L’unico dato certo è invece l’abbandono delle ambientazioni rurali, in luogo di atmosfere più scintillanti, sia pure con cambi di umore repentini (dalla magica brillantezza di Strong Swimmer alla triste elegia Whaterver Burns Will Burn, il passo è brevissimo). Tutto suona molto calibrato, soffuso, in alcuni casi sussurrato, quasi confidenziale e l’effetto scenico è grandioso. È certamente un nuovo corso e ad annunciarcelo in grande stile è, da subito, l’onirica Sawgrass, alla quale seguono, in un binomio di rara grazia, Honey I Do che ricorda le cose migliori di Jeff Tweedy e la già iconica Horse No Rider che gode della preziosissima impronta impressa dal lavoro di produzione di Sam Kassirer, decisamente distante dagli umori e dalle idee di Jason Isbell, in cabina di regia nel citato precedente progetto. Molto riuscita anche la beatlesiana For Your Soul, in cui il tocco di Dietrich Strause alle chitarre si fa leggermente più ruvido, ma l’asticella si alza a dismisura nella seconda parte del disco, al punto da metterci in seria crisi sulla scelta degli episodi migliori e a lasciarci con una sensazione di smarrito appagamento allo spirare delle ultime note del trittico finale Any Way They Come, In Fields e Someday, da assaporare come un unicum inscindibile ed irrinunciabile.
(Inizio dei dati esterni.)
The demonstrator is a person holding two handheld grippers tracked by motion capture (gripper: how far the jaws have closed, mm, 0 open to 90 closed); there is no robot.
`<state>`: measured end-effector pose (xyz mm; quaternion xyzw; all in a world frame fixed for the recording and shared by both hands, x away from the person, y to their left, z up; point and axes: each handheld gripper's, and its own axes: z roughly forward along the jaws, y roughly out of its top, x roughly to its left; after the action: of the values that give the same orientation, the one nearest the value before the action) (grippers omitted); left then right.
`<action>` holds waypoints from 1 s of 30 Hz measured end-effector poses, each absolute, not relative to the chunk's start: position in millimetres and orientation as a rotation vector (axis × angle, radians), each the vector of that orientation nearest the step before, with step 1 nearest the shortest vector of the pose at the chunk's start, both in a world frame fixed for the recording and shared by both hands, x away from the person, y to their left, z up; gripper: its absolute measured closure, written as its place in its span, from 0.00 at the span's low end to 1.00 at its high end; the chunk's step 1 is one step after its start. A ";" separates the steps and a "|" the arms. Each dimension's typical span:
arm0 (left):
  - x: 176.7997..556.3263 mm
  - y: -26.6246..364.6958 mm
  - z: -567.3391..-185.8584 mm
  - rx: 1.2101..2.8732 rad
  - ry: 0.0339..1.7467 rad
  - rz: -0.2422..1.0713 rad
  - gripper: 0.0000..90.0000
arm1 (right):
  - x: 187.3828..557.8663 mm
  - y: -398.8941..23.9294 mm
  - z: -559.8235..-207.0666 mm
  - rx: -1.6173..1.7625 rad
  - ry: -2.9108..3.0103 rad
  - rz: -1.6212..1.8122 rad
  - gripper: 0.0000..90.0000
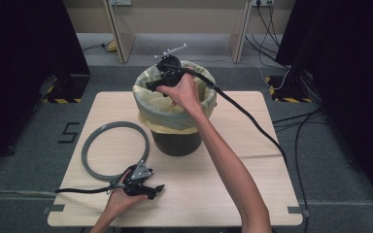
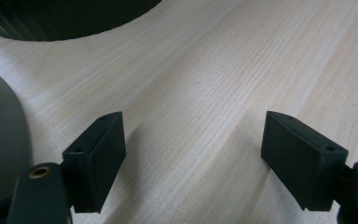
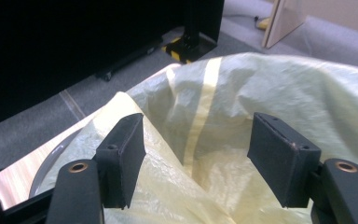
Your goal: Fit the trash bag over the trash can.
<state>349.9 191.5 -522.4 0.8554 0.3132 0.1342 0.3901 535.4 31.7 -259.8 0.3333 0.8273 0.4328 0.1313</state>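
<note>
A dark bin [image 1: 177,141] stands near the middle of the light wooden desk [image 1: 252,194], toward its far edge, lined with a pale yellow bag [image 1: 167,114] whose top is folded out over the rim and hangs down the outside. The right hand [image 1: 183,92] reaches over the bin's mouth and holds the right gripper [image 1: 151,85] above the bag's far left rim, its black cable [image 1: 252,124] trailing back across the desk to the right. In the right gripper view the 2 black fingers [image 3: 123,158] stand apart with the crumpled yellow bag [image 3: 270,93] lying below and beyond them; the left finger sits just over a fold of the plastic, but neither pad presses on it and nothing is held between them. On the near left part of the desk lies a grey ring [image 1: 108,151], flat and apart from the bin. The left hand [image 1: 121,196] rests on the desk at the ring's near edge, holding the left gripper [image 1: 156,190]. In the left gripper view its 2 fingers [image 2: 98,158] are wide apart over bare wood [image 2: 196,116], with the grey ring [image 2: 0,140] curving just beside the left finger and the dark base of the bin [image 2: 65,18] farther off.
</note>
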 end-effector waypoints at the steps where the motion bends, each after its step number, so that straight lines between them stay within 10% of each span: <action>1: 350.1 191.6 -522.4 2.174 0.795 0.340 0.24 | 537.5 33.9 -262.1 0.965 2.407 1.258 0.41; 15: 350.7 191.6 -522.4 2.173 0.795 0.337 0.24 | 551.2 57.3 -294.4 0.971 2.521 1.122 0.41; 30: 350.7 191.5 -522.5 2.174 0.794 0.338 0.24 | 538.0 6.9 -247.2 0.999 2.336 1.285 0.41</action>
<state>350.7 191.5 -522.5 0.8556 0.3124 0.1330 0.3908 538.0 6.9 -247.2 0.3470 0.8115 0.4466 0.1467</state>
Questo artista dell’Idaho è un autore ormai nel pieno della maturità e con queste poetiche “linee spettrali” che è riuscito a disegnare, raccontando dell’effimera vicenda umana e dell’amore che potrebbe aprire le porte dell’eternità, ha realizzato un piccolo capolavoro, collocandosi, a nostro modesto parere, in pianta stabile nell’aristocrazia della musica a stelle e strisce.